Wycliffe Chapel Sermon

A sermon delivered at the Wycliffe College Chapel, Friday October 3, 2014
Text: Acts 21:37-22:16

The lectionary is a wonderful tool for guiding the reading of Scripture. It can also be quite frustrating in the way it divides the text, as is the case with today’s reading from Acts. After visiting with apostles in Jerusalem, Paul heads to the temple with some Gentile converts to make the appropriate sacrifices for purification. After seven days, Paul is seized and dragged out of the temple and into the streets where the crowd tried to kill him (cf. 21:31) because he was, in the words of those who seized him, “teaching…against our people, our law, and [the temple]” because he brought “Greeks into the temple (cf. 21:28).

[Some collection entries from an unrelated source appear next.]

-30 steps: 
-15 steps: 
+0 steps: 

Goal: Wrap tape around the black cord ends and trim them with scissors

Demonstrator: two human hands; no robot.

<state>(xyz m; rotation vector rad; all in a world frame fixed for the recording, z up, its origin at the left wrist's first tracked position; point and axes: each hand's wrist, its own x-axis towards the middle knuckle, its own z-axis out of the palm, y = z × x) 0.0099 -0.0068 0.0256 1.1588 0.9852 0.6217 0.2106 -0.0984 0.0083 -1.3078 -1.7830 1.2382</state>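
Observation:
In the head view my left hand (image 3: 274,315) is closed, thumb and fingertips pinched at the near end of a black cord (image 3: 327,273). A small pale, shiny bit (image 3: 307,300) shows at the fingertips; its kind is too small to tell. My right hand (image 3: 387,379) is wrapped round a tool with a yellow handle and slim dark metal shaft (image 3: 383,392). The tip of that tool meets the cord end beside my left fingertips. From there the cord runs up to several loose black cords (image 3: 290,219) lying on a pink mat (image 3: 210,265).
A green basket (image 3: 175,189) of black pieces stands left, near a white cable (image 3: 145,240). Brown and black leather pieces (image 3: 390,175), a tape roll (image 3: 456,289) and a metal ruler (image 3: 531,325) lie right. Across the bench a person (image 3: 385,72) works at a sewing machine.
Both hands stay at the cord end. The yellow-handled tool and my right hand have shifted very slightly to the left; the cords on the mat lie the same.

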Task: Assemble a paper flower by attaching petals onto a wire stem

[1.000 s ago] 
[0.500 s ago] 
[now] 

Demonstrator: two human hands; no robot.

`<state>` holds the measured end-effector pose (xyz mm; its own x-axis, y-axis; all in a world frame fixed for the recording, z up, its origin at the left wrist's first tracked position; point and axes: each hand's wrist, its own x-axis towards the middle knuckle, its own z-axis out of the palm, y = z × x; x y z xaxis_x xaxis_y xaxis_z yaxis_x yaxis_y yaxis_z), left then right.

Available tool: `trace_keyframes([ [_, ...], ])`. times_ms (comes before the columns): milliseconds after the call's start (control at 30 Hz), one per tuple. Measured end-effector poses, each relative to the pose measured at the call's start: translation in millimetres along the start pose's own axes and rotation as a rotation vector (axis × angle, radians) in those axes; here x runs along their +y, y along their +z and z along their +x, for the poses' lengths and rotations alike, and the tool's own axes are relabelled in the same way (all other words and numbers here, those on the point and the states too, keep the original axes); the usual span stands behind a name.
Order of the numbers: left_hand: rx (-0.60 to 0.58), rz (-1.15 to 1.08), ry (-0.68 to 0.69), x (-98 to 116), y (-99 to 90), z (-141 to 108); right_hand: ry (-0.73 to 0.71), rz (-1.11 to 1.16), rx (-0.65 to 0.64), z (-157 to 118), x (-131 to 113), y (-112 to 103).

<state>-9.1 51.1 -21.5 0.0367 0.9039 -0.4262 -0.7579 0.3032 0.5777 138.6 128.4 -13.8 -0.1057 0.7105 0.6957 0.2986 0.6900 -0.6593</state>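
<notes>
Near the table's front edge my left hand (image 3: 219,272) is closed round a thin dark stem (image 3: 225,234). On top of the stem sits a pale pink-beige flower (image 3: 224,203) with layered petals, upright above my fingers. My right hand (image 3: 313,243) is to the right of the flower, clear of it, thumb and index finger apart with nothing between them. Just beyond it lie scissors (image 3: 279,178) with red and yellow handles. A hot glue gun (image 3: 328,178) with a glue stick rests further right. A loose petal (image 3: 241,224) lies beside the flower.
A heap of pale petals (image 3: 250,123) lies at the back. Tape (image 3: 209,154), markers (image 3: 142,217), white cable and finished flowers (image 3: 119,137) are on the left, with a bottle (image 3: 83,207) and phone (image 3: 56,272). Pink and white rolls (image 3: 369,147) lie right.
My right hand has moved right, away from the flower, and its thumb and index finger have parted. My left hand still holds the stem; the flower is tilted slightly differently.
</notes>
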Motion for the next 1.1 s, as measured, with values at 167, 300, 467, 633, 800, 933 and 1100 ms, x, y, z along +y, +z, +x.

The local tribune and his solders stop the crowd from beating Paul, and then they arrest him and put in him in chains. After a failed attempt to interrogate Paul in front of the crowd, the tribune brings Paul into the barracks, which is where our reading picks up. The tribute mistakenly assumes that Paul is a pseudo-Messiah from Egypt who, according to Josephus, had thousands of followers and was planning to take Jerusalem from the Romans. After assuring the tribune that he is a Jew from Tarsus, Paul is granted permission to give a defense of his actions, thereby beginning of a series of events that leads to Paul’s appeal to Caesar.

Paul’s apologia is this scene is essentially the same one he will give to King Agrippa in chapter 26. It is the story of what is usually called the conversion of Paul. However, calling it a ‘conversion’ assumes that Paul had a say in the matter. Rather, what happens on the road to Damascus is a primarily a confrontation: Jesus Christ confronts Paul, and tells Paul that he has a specific plan for him. God is not a respecter of the autonomy of those whom he calls; God confronts and God seizes whom he wills for his own purposes. Unlike the crowd who seized Paul and was forced to release him to the tribune, there is no one to whom God must relinquish his grasp of those in his possession. This is precisely why Paul shares the story of his confrontation: it identifies both who confronted him and why. Therefore, Paul’s testimony is gospel-saturated-speech; it is the kind of apologetic of which Karl Barth would approve. Paul is confronted by the Lord Jesus Christ who called him to be an apostle to the Gentiles.

Rather than immediately play the ‘get-out-of-jail-free card’ of his Roman citizenship, Paul takes the opportunity to share his testimony with a hostile crowd. This is a decision that can only be made be a person who recognizes that his life is fully gripped by the one who laid hold of him. God will not let go of those he calls.

In his book God’s Companions, Samuel Wells writes that God gives us everything we need to worship God and follow Jesus through practices of the Church. I would add that one of the most fundamental things God gives us to enact his mission in the world is our individual testimonies of where, when, how, and why God confronted us. Sharing our testimonies will inculcate the kind of trust and courage we need when facing a hostile or indifferent crowd because it is rooted in the realization that we are seized by a God who will not let us go. But more than that, our testimonies are true stories about this God who holds us in his grip. It is for this reason that the sharing of our testimonies is the sharing of the gospel itself – the good news that the God who confronts and seizes us is Jesus Christ, the Righteous One, who washes away the sins of the world.

In the midst of all the bad news about ‘church decline’ and so-on, it is easy to gets side-tracked by seeking the solution in the next-best-thing in worship or church programming. Let us not become blinded by these things, but rather let us be witnesses “to all the world” (22:15) simply by sharing the stories of what God has done and is doing in our lives, giving our testimonies of the God who confronts and seizes us in order to bring the gospel to the world. Amen.